▶ [DIRECTIONS] Without changing anything, reproduce every record below.

▶ [MATERIAL FOR THIS TASK]
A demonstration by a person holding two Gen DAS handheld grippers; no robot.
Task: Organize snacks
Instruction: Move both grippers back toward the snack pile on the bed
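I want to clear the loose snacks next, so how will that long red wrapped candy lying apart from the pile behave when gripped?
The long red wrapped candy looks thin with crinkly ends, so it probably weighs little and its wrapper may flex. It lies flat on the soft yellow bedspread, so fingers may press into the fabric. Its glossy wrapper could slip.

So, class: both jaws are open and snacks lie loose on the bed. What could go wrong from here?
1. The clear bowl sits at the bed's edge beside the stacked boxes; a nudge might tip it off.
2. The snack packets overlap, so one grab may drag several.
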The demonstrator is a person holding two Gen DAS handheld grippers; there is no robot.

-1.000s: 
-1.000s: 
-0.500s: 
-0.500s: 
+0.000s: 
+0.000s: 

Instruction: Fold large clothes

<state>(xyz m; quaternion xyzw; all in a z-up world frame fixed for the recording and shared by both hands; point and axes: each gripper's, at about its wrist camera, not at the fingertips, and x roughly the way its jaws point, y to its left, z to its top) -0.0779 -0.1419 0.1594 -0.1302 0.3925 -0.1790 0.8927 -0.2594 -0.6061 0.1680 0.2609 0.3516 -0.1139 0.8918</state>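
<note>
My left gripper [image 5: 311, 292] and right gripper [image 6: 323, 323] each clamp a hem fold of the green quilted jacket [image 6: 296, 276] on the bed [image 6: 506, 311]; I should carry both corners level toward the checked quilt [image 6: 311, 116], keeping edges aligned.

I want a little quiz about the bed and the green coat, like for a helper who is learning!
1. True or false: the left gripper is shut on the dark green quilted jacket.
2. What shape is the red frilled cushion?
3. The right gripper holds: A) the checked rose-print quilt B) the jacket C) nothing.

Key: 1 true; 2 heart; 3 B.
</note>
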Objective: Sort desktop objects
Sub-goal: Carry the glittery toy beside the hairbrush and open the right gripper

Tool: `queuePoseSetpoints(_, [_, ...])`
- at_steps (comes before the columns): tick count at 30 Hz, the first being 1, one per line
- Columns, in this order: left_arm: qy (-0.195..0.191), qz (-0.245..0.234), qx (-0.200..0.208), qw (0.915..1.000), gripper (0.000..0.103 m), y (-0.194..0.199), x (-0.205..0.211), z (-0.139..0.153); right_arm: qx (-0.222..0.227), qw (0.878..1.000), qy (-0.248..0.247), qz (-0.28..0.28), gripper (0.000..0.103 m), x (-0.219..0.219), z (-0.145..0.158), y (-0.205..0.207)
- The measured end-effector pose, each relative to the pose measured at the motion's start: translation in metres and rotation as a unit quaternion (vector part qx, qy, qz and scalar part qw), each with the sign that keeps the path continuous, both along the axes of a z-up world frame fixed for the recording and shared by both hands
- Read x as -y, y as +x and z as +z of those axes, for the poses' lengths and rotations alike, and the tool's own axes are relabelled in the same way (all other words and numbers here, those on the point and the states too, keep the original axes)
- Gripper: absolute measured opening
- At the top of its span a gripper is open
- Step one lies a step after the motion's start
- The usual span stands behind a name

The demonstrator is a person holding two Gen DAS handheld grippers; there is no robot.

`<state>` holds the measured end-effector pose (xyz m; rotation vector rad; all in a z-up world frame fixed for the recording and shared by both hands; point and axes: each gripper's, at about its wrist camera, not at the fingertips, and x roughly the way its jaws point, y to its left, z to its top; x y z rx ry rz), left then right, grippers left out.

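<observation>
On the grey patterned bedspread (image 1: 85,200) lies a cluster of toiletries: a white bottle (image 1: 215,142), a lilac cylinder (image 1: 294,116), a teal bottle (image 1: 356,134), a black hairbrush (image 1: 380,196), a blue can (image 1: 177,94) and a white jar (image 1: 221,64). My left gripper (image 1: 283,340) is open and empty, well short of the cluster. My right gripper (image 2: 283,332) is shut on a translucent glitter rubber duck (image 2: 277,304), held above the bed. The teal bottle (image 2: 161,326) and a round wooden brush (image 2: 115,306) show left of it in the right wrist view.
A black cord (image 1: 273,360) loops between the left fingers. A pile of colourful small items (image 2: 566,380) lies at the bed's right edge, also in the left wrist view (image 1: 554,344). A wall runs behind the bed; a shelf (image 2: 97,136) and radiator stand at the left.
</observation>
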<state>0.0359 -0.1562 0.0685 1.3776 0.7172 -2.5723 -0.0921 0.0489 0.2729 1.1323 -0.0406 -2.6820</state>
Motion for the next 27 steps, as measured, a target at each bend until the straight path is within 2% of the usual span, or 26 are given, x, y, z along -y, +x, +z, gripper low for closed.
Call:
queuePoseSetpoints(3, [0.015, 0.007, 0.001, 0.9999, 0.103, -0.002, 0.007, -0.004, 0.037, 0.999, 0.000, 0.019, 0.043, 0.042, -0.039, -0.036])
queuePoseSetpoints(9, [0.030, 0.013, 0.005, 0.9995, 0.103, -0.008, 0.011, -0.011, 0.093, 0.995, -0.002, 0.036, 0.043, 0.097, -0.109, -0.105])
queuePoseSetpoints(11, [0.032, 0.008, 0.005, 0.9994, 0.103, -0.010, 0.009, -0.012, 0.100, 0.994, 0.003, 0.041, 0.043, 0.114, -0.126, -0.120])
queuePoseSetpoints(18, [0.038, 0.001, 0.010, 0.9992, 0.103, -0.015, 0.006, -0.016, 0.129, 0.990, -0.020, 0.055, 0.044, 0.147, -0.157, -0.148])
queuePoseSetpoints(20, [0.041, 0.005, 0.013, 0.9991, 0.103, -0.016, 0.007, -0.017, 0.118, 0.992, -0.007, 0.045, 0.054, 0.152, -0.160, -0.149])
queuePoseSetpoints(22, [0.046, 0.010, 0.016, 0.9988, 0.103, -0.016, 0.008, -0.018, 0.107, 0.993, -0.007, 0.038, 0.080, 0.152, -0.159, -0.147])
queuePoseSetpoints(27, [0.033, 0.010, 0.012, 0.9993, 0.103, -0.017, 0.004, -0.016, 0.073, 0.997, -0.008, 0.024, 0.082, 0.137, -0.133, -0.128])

▶ [RESULT OF THE TASK]
A demonstration by a person holding two Gen DAS handheld grippers; no robot.
Task: Organize snacks
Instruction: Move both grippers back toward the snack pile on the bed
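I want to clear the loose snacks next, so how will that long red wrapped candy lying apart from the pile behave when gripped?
The long red wrapped candy looks thin with crinkly ends, so it probably weighs little and its wrapper may flex. It lies flat on the soft yellow bedspread, so fingers may press into the fabric. Its glossy wrapper could slip.

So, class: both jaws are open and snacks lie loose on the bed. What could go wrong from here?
1. The clear bowl sits at the bed's edge beside the stacked boxes; a nudge might tip it off.
2. The snack packets overlap, so one grab may drag several.
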The demonstrator is a person holding two Gen DAS handheld grippers; there is no robot.

-1.000s: 
-1.000s: 
-0.500s: 
-0.500s: 
+0.000s: 
+0.000s: 

Instruction: Fold large clothes

<state>(xyz m; quaternion xyzw; all in a z-up world frame fixed for the recording and shared by both hands; point and axes: each gripper's, at about its wrist camera, not at the fingertips, and x roughly the way its jaws point, y to its left, z to its top) -0.0779 -0.1419 0.1594 -0.1302 0.3925 -0.1790 0.8927 -0.2594 -0.6061 0.1680 0.2609 0.3516 -0.1139 0.8918</state>
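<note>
My left gripper [image 5: 311, 292] and right gripper [image 6: 323, 323] each clamp a hem fold of the green quilted jacket [image 6: 296, 276] on the bed [image 6: 506, 311]; I should carry both corners level toward the checked quilt [image 6: 311, 116], keeping edges aligned.

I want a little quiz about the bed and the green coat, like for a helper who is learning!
1. True or false: the left gripper is shut on the dark green quilted jacket.
2. What shape is the red frilled cushion?
3. The right gripper holds: A) the checked rose-print quilt B) the jacket C) nothing.

Key: 1 true; 2 heart; 3 B.
</note>
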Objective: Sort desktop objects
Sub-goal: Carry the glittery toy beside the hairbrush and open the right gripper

Tool: `queuePoseSetpoints(_, [_, ...])`
- at_steps (comes before the columns): tick count at 30 Hz, the first being 1, one per line
- Columns, in this order: left_arm: qy (-0.195..0.191), qz (-0.245..0.234), qx (-0.200..0.208), qw (0.915..1.000), gripper (0.000..0.103 m), y (-0.194..0.199), x (-0.205..0.211), z (-0.139..0.153); right_arm: qx (-0.222..0.227), qw (0.878..1.000), qy (-0.248..0.247), qz (-0.28..0.28), gripper (0.000..0.103 m), x (-0.219..0.219), z (-0.145..0.158), y (-0.205..0.207)
- The measured end-effector pose, each relative to the pose measured at the motion's start: translation in metres and rotation as a unit quaternion (vector part qx, qy, qz and scalar part qw), each with the sign that keeps the path continuous, both along the axes of a z-up world frame fixed for the recording and shared by both hands
- Read x as -y, y as +x and z as +z of those axes, for the poses' lengths and rotations alike, and the tool's own axes are relabelled in the same way (all other words and numbers here, those on the point and the states too, keep the original axes)
- Gripper: absolute measured opening
- At the top of its span a gripper is open
- Step one lies a step after the motion's start
- The usual span stands behind a name

The demonstrator is a person holding two Gen DAS handheld grippers; there is no robot.

`<state>` holds the measured end-effector pose (xyz m; rotation vector rad; all in a z-up world frame fixed for the recording and shared by both hands; point and axes: each gripper's, at about its wrist camera, not at the fingertips, and x roughly the way its jaws point, y to its left, z to its top; x y z rx ry rz), left then right, grippers left out.

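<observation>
On the grey patterned bedspread (image 1: 85,200) lies a cluster of toiletries: a white bottle (image 1: 215,142), a lilac cylinder (image 1: 294,116), a teal bottle (image 1: 356,134), a black hairbrush (image 1: 380,196), a blue can (image 1: 177,94) and a white jar (image 1: 221,64). My left gripper (image 1: 283,340) is open and empty, well short of the cluster. My right gripper (image 2: 283,332) is shut on a translucent glitter rubber duck (image 2: 277,304), held above the bed. The teal bottle (image 2: 161,326) and a round wooden brush (image 2: 115,306) show left of it in the right wrist view.
A black cord (image 1: 273,360) loops between the left fingers. A pile of colourful small items (image 2: 566,380) lies at the bed's right edge, also in the left wrist view (image 1: 554,344). A wall runs behind the bed; a shelf (image 2: 97,136) and radiator stand at the left.
</observation>
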<state>0.0359 -0.1562 0.0685 1.3776 0.7172 -2.5723 -0.0921 0.0489 0.2729 1.1323 -0.0406 -2.6820</state>
Motion for the next 27 steps, as measured, a target at each bend until the straight path is within 2% of the usual span, or 26 are given, x, y, z along -y, +x, +z, gripper low for closed.
Call:
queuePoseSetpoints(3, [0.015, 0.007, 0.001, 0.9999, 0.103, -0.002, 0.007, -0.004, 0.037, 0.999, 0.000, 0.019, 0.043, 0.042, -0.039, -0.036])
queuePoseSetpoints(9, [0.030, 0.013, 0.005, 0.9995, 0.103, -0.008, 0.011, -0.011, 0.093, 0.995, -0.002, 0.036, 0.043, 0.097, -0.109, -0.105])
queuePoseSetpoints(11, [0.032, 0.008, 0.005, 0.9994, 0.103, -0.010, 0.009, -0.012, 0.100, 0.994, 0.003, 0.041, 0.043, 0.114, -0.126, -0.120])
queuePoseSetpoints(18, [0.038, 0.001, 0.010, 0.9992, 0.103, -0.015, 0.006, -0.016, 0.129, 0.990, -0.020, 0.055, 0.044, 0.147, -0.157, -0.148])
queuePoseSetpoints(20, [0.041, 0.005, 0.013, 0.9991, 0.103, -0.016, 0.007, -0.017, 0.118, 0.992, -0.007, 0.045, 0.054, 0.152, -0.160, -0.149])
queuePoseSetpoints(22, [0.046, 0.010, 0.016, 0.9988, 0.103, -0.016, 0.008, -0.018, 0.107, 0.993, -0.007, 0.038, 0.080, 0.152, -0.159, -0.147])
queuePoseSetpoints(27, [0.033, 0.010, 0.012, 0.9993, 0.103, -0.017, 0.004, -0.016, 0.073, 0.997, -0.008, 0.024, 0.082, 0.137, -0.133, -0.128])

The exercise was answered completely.